I tried to get it working two times at least a year apart with certificates (2nd time with the free, self-renewing one), and gave up each time. 

Maybe the third time will be the charm.

> admittedly we terminate TLS with our host's appliance

https://en.wikipedia.org/wiki/The_Gods_Must_Be_Crazy

I was tempted to port/rewrite to a js or python server for even more of that codebase purification. :-)

The main use is on a local machine, so normal users shouldn't need certificates.

Latest thought is make it a back-end java server, so the web server would be a minimal layer using my API.

It would be a return to the hand-rolled distributed computing/roboting that I was doing in the 80's in C:

http://phobrain.com/pr/home/nastore/index.html

The man pages are on an offline drive somewhere, but their names alone could give an idea of the concept:
 
 
Bill
 
--
 
https://github.com/phobrain/Phobrain/tree/main

Phobrain.com
---
 


On 2026-03-06 18:16, Steven Schlansker wrote:



On Mar 6, 2026, at 4:20 PM, Bill Ross via jetty-users <jetty-users@xxxxxxxxxxx> wrote:

I'm looking to change from Jetty, now that I have to pay for upgrades to 10.x for my hobby site.
12.x is problematic for me since I haven't been able to get https working.
I've got 41K of Servlet code.
Ideas?

Probably the easiest upgrade path is to Jetty 12.x.
I agree, who would pay to run outdated versions, what nonsense! :P
(What other response do you expect, asking the Jetty community?)
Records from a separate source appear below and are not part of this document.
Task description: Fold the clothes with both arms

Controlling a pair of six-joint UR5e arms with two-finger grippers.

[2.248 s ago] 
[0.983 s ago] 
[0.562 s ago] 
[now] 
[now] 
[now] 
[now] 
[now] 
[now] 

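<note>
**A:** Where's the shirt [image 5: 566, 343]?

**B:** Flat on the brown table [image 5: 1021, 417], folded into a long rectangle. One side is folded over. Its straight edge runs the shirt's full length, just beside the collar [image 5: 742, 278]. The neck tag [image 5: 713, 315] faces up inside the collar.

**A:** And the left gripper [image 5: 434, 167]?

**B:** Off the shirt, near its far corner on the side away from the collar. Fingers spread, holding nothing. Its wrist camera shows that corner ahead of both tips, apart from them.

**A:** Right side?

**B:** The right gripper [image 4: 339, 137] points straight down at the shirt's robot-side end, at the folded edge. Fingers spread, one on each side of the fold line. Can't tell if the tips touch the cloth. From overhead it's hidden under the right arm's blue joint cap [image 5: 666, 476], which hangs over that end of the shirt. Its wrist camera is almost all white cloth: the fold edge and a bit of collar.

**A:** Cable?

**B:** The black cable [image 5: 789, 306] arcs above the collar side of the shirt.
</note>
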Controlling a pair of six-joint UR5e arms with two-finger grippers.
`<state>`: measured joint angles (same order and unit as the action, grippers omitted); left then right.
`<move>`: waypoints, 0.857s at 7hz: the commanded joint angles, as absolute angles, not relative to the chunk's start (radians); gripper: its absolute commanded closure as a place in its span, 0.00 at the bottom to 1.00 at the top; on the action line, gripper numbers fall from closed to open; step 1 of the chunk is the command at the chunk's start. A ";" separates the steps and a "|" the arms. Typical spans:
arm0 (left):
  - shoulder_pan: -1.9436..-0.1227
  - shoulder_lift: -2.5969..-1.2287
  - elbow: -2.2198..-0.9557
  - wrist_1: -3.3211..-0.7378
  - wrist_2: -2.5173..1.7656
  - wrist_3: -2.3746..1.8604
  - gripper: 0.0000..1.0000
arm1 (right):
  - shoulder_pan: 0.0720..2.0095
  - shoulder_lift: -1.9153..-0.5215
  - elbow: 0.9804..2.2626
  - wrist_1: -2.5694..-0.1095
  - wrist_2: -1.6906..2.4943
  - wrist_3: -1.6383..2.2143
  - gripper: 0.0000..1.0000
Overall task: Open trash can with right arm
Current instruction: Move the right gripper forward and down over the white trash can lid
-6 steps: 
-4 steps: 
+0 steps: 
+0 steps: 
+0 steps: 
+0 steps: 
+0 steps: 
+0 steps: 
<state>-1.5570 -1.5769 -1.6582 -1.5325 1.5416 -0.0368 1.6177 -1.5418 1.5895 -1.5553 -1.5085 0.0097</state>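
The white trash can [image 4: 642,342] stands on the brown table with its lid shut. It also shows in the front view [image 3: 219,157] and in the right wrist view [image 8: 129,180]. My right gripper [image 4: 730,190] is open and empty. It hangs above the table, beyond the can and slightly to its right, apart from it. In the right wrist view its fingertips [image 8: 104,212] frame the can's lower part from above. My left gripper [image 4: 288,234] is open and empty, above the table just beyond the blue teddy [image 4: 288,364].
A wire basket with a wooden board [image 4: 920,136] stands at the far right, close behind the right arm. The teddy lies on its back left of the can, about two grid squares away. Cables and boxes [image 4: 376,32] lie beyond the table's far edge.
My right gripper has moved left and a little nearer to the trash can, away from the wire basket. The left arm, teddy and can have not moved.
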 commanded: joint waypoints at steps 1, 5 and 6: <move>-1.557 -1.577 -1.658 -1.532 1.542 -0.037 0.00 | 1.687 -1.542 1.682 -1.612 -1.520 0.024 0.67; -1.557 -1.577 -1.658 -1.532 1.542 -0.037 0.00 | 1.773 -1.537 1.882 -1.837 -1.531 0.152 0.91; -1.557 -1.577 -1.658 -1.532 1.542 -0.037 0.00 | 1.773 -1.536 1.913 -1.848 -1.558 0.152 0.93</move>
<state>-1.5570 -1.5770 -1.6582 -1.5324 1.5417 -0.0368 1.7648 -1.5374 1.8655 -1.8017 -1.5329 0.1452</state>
You didn't include any real details about your problem. But (total stab in the dark) if you're mostly concerned about
the change from 'javax' to 'jakarta', I think unfortunately you'll find that the lawyers won, the community is moving on,
and you will have to bite the bullet sooner or later. Unfortunate that technical pain follows from legal politics
but such is life sometimes. For the most part global find and replace does at least some of the work, you'll fix a
metric ton of problems along the way, and emerge with a much better codebase overall.

What problems are you having specifically with https? We upgraded to Jetty 12.1 and are happier than ever with Jetty,
although admittedly we terminate TLS with our host's appliance and not Jetty itself.